▸ **WHAT NEEDS TO BE DONE**
Return the whole of the data exactly.

[Start of Attachment]

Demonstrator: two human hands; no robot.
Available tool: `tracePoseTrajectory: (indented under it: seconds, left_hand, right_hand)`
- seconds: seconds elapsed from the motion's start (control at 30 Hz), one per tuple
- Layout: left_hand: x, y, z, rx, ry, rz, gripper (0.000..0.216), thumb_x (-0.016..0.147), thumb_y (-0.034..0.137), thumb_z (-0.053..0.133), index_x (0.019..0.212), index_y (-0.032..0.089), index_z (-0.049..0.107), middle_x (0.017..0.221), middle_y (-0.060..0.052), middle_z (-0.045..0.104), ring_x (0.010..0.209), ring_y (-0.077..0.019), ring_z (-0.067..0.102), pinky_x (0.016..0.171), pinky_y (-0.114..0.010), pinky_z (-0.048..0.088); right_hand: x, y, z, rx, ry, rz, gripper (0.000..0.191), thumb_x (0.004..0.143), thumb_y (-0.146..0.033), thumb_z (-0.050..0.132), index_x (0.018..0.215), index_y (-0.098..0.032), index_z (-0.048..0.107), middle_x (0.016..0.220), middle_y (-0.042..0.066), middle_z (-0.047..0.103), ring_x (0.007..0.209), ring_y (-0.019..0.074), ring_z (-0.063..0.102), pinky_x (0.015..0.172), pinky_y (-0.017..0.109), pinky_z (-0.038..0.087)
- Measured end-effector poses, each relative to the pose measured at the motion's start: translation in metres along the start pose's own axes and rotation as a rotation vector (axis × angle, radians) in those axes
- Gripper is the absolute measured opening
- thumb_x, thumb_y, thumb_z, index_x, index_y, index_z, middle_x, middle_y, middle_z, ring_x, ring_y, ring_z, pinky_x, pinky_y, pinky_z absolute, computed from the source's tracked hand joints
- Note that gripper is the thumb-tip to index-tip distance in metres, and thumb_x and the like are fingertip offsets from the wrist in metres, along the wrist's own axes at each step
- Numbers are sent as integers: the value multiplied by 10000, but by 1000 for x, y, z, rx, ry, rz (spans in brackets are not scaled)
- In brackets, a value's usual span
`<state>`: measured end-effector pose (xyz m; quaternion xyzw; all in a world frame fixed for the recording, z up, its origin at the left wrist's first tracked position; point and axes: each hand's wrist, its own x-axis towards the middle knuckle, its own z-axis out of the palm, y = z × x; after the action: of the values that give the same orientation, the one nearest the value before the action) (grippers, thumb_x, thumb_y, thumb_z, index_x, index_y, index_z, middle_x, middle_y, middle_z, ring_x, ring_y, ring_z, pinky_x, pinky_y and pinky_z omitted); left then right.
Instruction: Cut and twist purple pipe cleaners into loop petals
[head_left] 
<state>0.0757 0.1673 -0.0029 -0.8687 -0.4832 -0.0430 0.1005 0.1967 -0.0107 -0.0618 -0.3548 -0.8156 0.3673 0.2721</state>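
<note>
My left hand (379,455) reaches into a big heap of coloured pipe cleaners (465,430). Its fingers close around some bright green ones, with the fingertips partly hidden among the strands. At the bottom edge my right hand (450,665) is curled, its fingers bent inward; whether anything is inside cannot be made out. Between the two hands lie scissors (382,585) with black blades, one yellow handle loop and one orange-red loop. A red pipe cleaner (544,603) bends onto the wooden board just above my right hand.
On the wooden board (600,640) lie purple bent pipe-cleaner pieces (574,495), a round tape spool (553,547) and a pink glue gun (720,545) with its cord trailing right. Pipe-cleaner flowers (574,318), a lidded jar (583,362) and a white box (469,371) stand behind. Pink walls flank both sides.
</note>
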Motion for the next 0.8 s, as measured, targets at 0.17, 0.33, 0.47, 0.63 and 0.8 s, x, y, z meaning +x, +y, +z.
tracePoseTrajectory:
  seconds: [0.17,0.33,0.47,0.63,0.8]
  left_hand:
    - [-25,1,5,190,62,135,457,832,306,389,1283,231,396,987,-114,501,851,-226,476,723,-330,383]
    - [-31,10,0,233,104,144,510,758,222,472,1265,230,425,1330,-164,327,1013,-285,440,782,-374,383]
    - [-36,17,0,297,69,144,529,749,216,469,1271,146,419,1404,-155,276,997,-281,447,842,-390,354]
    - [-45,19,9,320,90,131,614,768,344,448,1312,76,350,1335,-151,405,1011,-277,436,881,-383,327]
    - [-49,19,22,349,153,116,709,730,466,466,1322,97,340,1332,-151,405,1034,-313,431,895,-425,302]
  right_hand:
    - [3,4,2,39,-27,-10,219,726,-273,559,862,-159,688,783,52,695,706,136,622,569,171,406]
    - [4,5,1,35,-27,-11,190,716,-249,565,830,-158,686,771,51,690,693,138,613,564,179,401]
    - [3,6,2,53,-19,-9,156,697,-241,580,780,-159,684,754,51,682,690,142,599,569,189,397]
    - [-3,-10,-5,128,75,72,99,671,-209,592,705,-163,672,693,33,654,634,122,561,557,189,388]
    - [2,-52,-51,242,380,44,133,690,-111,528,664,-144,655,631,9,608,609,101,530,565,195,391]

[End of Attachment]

▸ **REPLY TO THE TASK**
Demonstrator: two human hands; no robot.
Available tool: `tracePoseTrajectory: (indented under it: seconds, left_hand, right_hand)`
- seconds: seconds elapsed from the motion's start (control at 30 Hz), one per tuple
- Layout: left_hand: x, y, z, rx, ry, rz, gripper (0.000..0.216), thumb_x (-0.016..0.147), thumb_y (-0.034..0.137), thumb_z (-0.053..0.133), index_x (0.019..0.212), index_y (-0.032..0.089), index_z (-0.049..0.107), middle_x (0.017..0.221), middle_y (-0.060..0.052), middle_z (-0.045..0.104), ring_x (0.010..0.209), ring_y (-0.077..0.019), ring_z (-0.067..0.102), pinky_x (0.016..0.171), pinky_y (-0.114..0.010), pinky_z (-0.048..0.088); right_hand: x, y, z, rx, ry, rz, gripper (0.000..0.191), thumb_x (0.004..0.143), thumb_y (-0.146..0.033), thumb_z (-0.050..0.132), index_x (0.018..0.215), index_y (-0.098..0.032), index_z (-0.048..0.107), middle_x (0.016..0.220), middle_y (-0.042..0.066), middle_z (-0.047..0.103), ring_x (0.007..0.209), ring_y (-0.019..0.074), ring_z (-0.063..0.102), pinky_x (0.015..0.172), pinky_y (-0.017..0.109), pinky_z (-0.038..0.087)
- Measured end-effector poses, each relative to the pose measured at the motion's start: translation in metres along the start pose's own axes and rotation as a rotation vector (axis × angle, radians) in those axes
- Gripper is the absolute measured opening
- thumb_x, thumb_y, thumb_z, index_x, index_y, index_z, middle_x, middle_y, middle_z, ring_x, ring_y, ring_z, pinky_x, pinky_y, pinky_z absolute, computed from the source's tracked hand joints
- Note that gripper is the thumb-tip to index-tip distance in metres, and thumb_x and the like are fingertip offsets from the wrist in metres, along the wrist's own axes at each step
- Numbers are sent as integers: the value multiplied by 10000, but by 1000 for x, y, z, rx, ry, rz (spans in brackets are not scaled)
- In brackets, a value's usual span
`<state>`: measured end-effector pose (xyz m; quaternion xyzw; all in a world frame fixed for the recording, z up, its origin at the left wrist's first tracked position; point and axes: each hand's wrist, its own x-axis towards the middle knuckle, its own z-axis out of the palm, y = z × x; after the action: of the values that give the same orientation, the one nearest the value before the action) (grippers, thumb_x, thumb_y, thumb_z, index_x, index_y, index_z, middle_x, middle_y, middle_z, ring_x, ring_y, ring_z, pinky_x, pinky_y and pinky_z omitted); left then right.
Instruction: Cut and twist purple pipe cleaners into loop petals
[head_left] 
<state>0.0757 0.1673 -0.0029 -0.8687 -0.4832 -0.0430 0.1005 0.1967 -0.0107 -0.0618 -0.3548 -0.8156 0.3673 0.2721</state>
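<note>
My left hand (379,455) reaches into a big heap of coloured pipe cleaners (465,430). Its fingers close around some bright green ones, with the fingertips partly hidden among the strands. At the bottom edge my right hand (450,665) is curled, its fingers bent inward; whether anything is inside cannot be made out. Between the two hands lie scissors (382,585) with black blades, one yellow handle loop and one orange-red loop. A red pipe cleaner (544,603) bends onto the wooden board just above my right hand.
On the wooden board (600,640) lie purple bent pipe-cleaner pieces (574,495), a round tape spool (553,547) and a pink glue gun (720,545) with its cord trailing right. Pipe-cleaner flowers (574,318), a lidded jar (583,362) and a white box (469,371) stand behind. Pink walls flank both sides.
</note>
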Motion for the next 0.8 s, as measured, targets at 0.17, 0.33, 0.47, 0.63 and 0.8 s, x, y, z meaning +x, +y, +z.
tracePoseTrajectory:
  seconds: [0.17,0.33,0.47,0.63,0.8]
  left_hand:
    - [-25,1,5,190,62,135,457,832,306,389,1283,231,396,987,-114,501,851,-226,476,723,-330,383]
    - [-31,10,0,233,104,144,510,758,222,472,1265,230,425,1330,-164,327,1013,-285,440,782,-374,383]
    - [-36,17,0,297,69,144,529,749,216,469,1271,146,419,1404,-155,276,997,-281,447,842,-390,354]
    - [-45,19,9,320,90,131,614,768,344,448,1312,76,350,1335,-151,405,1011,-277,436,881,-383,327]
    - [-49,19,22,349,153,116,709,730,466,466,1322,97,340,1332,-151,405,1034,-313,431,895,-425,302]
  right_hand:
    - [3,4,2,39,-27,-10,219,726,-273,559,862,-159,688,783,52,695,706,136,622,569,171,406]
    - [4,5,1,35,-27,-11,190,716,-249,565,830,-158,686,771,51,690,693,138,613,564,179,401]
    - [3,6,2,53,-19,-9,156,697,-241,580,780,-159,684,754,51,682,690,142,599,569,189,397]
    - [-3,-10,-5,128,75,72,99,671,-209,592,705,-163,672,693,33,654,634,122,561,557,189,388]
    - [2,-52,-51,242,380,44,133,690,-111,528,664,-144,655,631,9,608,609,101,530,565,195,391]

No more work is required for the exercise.